We had a few weeks of locking down at home. We played. We puzzled. Matt and I worked and kids played and played and played. The first day we made a list of activities we could do when we needed the. We cut them up and put them in a jar. They are still in the jar - the kids lead themselves and each other from one thing to the next each day. Seven months in, we are still not looking for things to do. In March I had no idea what the kids would be like, how they would play, did we have enough games and toys, would we be on screens everyday, etc. We had NO idea how long the shutdown would last. A few weeks didn't sound realistic, but a year sounded ridiculous.

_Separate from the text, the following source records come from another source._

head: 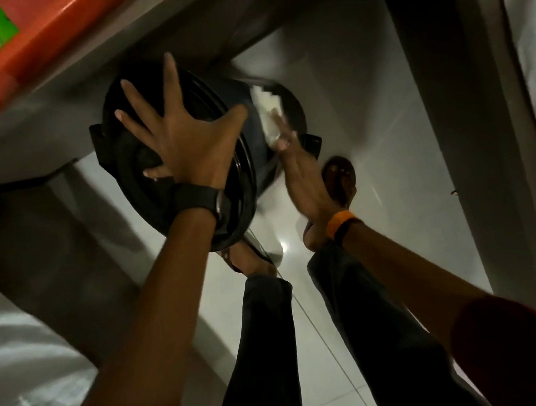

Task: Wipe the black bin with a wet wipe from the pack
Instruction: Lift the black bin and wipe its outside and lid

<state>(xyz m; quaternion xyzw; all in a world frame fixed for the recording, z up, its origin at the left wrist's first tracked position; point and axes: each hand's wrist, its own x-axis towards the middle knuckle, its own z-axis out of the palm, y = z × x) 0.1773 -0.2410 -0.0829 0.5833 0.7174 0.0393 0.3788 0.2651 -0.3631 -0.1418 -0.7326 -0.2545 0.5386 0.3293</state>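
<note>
Bin [254, 115] on floor, tilted, long axis running away from person. Left hand [189, 145] splayed flat on lid. Right hand [296, 166], blurred, fingers pressing wipe [268, 107] to bin's right side wall.

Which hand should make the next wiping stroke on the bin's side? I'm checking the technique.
Right. The right hand already presses the white wet wipe against the black bin side. The left hand lies spread flat on the lid, steadying it.

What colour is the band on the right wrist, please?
Orange, on the wrist band, seen in the head view.
</note>
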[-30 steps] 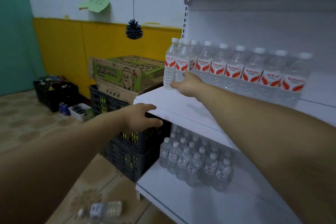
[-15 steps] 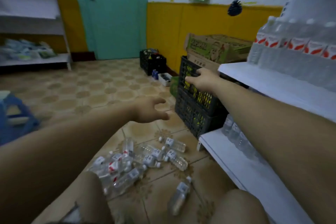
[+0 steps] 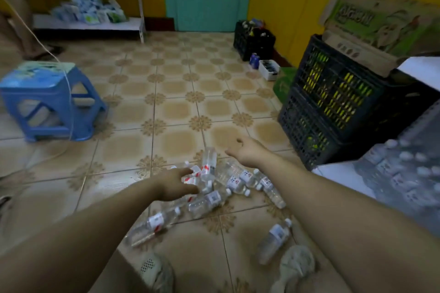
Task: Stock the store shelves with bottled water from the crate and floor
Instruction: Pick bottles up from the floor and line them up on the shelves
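Several clear water bottles (image 3: 209,197) with white caps and red-and-white labels lie in a loose heap on the tiled floor in front of me. My left hand (image 3: 177,182) hovers over the heap's left side, fingers spread, holding nothing. My right hand (image 3: 247,152) is open just above the heap's far right side, also holding nothing. One bottle (image 3: 273,240) lies apart near my right shoe. At the right edge, the white lower shelf (image 3: 338,173) holds upright bottles (image 3: 409,169), blurred.
Two stacked black crates (image 3: 328,102) stand right of the heap, with a cardboard box (image 3: 381,24) on top. A blue plastic stool (image 3: 47,100) sits at the left with a white cord over it. Another black crate (image 3: 253,38) stands by the teal door. Someone's legs show at far left.
My view has swung from the shelf down to the floor. My right hand left the shelved bottle and both hands came down over the heap of bottles.
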`<action>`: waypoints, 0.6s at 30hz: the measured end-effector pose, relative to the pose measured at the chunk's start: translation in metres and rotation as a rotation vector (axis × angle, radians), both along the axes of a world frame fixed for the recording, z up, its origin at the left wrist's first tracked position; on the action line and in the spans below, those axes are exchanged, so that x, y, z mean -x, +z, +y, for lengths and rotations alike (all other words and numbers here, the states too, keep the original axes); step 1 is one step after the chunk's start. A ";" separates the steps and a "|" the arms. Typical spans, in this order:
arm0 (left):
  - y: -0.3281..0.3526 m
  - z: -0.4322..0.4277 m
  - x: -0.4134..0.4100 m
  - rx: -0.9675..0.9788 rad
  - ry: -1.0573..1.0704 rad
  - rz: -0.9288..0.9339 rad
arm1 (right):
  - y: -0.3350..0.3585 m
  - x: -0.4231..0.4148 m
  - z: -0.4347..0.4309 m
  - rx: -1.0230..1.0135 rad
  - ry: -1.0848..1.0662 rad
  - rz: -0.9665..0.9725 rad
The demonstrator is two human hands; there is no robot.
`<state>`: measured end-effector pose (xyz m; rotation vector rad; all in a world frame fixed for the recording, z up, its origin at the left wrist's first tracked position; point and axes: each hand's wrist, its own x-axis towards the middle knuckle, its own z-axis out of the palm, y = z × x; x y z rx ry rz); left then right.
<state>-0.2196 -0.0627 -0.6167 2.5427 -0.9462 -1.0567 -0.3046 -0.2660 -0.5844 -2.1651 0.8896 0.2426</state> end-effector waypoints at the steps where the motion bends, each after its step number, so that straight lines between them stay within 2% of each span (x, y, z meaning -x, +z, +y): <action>1: -0.015 0.000 -0.008 -0.015 0.009 0.024 | -0.015 -0.006 -0.002 -0.020 0.001 0.029; 7: -0.120 -0.021 -0.046 -0.128 0.008 0.126 | -0.129 -0.036 -0.026 -0.209 -0.081 0.131; 12: -0.218 -0.056 -0.068 -0.245 -0.093 0.137 | -0.252 -0.048 -0.040 -0.428 -0.294 0.198; 18: -0.319 -0.088 -0.070 -0.255 -0.094 0.128 | -0.359 -0.065 -0.047 -0.583 -0.478 0.223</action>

I blogged at this point - the experience to me was like bed-rest. I sort of shut down and stopped paying attention on a moment-by-moment or daily basis. I listened to news constantly, but the goal was just to survive. I stupidly took on a HUGE work project and worked really hard while the kids continued to play and play and play. Matt was working insane hours because the markets were a mess and developing countries were starting to get hit by Covid. Thank god our kids are so independent and really did a great job - though I do recognize that I cut out negative things (see paragraph #1...), so perhaps it wasn't so great - who knows.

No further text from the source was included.